Begin at the top of the records below and print each line exactly until the line containing "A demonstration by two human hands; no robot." has been printed; any pictures are to be left out.

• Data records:
==========

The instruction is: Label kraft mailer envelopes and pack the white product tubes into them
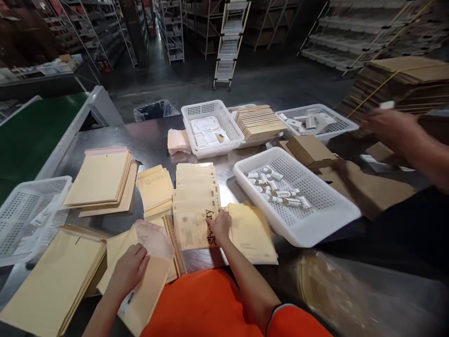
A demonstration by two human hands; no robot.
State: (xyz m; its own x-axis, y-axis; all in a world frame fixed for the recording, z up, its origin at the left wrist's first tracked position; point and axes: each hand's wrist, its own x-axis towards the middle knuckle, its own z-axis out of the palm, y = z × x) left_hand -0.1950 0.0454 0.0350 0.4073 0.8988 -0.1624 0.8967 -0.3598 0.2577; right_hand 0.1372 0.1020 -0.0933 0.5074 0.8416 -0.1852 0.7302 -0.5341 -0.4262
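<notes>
My left hand (pixel 131 267) is closed on a padded envelope (pixel 156 276) whose pinkish flap stands open; a dark mark shows near its lower edge. In the middle lies a column of overlapping padded envelopes with barcodes (pixel 191 224), the nearest marked in black handwriting. My right hand (pixel 220 225) rests at the right edge of this column, its fingers curled together; what they pinch, if anything, is hidden. Just right of that hand are more yellow padded envelopes (pixel 249 234). A small stack of yellow envelopes (pixel 154 187) lies behind my left hand.
Larger envelope stacks (pixel 101 180) (pixel 52 281) lie left. A white basket (pixel 326 224) holds small labelled bottles (pixel 280 189); other baskets (pixel 210 152) (pixel 336 133) stand behind. A co-worker's hand (pixel 393 124) is at right, near cardboard boxes (pixel 312 152). A green conveyor (pixel 42 126) runs left.
</notes>
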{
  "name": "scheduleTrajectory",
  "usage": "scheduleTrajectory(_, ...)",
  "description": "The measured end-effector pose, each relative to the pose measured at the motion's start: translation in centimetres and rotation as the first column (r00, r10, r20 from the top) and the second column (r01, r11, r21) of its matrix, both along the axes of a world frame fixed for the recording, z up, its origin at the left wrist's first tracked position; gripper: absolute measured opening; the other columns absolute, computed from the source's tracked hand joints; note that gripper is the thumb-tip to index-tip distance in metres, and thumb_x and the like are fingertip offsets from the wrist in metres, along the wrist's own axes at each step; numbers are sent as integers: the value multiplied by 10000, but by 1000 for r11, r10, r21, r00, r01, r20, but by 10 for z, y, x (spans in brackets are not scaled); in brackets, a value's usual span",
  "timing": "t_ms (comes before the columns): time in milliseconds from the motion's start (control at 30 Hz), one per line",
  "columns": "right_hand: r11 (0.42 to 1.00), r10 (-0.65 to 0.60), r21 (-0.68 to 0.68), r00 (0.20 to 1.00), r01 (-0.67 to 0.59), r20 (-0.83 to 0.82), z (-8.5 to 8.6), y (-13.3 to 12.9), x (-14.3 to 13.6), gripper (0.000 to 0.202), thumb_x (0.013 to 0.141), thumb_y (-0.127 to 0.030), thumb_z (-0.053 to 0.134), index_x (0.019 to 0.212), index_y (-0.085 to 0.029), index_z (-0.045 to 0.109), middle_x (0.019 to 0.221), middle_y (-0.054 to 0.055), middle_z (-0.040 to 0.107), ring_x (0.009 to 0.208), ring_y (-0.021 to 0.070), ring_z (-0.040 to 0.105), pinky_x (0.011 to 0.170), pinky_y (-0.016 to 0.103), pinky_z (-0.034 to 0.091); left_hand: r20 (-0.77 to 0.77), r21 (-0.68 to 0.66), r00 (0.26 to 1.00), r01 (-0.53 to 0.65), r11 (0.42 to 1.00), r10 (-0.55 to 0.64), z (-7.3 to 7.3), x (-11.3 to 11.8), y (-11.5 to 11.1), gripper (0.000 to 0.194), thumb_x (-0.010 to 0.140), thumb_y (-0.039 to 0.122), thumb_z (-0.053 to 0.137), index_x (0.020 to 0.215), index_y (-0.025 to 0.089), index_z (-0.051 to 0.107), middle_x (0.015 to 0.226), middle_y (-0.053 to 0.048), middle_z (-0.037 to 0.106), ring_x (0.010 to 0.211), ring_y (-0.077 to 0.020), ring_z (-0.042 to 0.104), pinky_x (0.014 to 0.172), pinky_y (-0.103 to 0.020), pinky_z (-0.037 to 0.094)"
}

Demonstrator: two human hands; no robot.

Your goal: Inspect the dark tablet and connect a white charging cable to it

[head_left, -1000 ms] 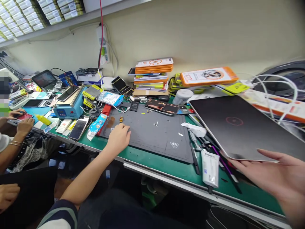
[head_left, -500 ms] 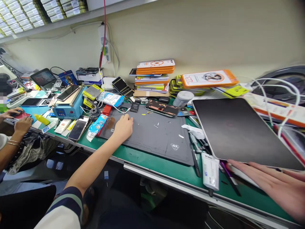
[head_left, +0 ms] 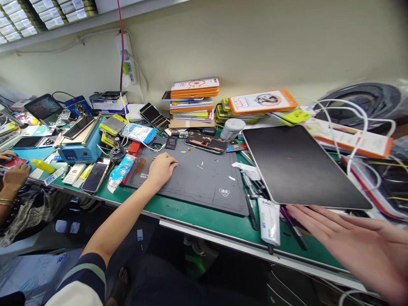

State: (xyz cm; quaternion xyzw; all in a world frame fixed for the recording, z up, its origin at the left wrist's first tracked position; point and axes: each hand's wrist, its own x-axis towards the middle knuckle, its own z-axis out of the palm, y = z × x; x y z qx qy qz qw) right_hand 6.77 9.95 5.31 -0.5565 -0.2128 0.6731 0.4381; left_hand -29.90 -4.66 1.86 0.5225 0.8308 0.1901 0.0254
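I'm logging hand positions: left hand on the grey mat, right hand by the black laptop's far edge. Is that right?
Not quite: in the head view, the right hand is by the near edge of the black laptop, not its far one. The left hand is on the grey mat.

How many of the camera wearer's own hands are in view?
2: the left hand over the gray mat, the right hand at the near edge of the laptop.
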Motion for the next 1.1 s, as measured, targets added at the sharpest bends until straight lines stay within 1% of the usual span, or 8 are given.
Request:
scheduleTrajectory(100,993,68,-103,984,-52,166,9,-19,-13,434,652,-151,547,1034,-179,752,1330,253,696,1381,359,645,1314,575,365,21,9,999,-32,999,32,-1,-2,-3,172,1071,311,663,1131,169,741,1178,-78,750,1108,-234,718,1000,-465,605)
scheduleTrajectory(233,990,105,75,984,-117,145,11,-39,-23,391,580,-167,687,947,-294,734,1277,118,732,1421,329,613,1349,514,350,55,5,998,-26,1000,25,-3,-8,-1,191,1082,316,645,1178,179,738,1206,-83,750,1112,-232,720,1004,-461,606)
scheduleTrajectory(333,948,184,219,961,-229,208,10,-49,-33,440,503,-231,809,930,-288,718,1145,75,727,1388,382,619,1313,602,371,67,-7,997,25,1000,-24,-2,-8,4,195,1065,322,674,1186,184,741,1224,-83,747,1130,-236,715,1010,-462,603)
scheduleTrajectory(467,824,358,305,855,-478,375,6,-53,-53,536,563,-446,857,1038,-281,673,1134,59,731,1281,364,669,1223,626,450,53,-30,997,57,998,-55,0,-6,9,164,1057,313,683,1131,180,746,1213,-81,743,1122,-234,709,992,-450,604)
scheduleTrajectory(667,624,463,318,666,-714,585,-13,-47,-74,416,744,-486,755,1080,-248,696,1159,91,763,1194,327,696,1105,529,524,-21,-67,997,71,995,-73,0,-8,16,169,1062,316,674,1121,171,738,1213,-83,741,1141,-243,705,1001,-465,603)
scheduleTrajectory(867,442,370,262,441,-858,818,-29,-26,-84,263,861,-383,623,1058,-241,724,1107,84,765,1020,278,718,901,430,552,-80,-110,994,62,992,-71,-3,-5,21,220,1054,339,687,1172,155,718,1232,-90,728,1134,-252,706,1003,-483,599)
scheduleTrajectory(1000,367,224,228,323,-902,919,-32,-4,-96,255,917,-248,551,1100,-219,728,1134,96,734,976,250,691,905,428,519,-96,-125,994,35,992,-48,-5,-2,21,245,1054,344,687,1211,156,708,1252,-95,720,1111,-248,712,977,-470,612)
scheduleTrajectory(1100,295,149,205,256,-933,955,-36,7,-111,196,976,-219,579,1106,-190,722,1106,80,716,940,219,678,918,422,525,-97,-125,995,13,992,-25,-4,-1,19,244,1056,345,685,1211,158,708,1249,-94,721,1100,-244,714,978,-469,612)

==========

• SOLUTION:
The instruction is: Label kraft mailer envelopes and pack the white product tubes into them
A demonstration by two human hands; no robot.

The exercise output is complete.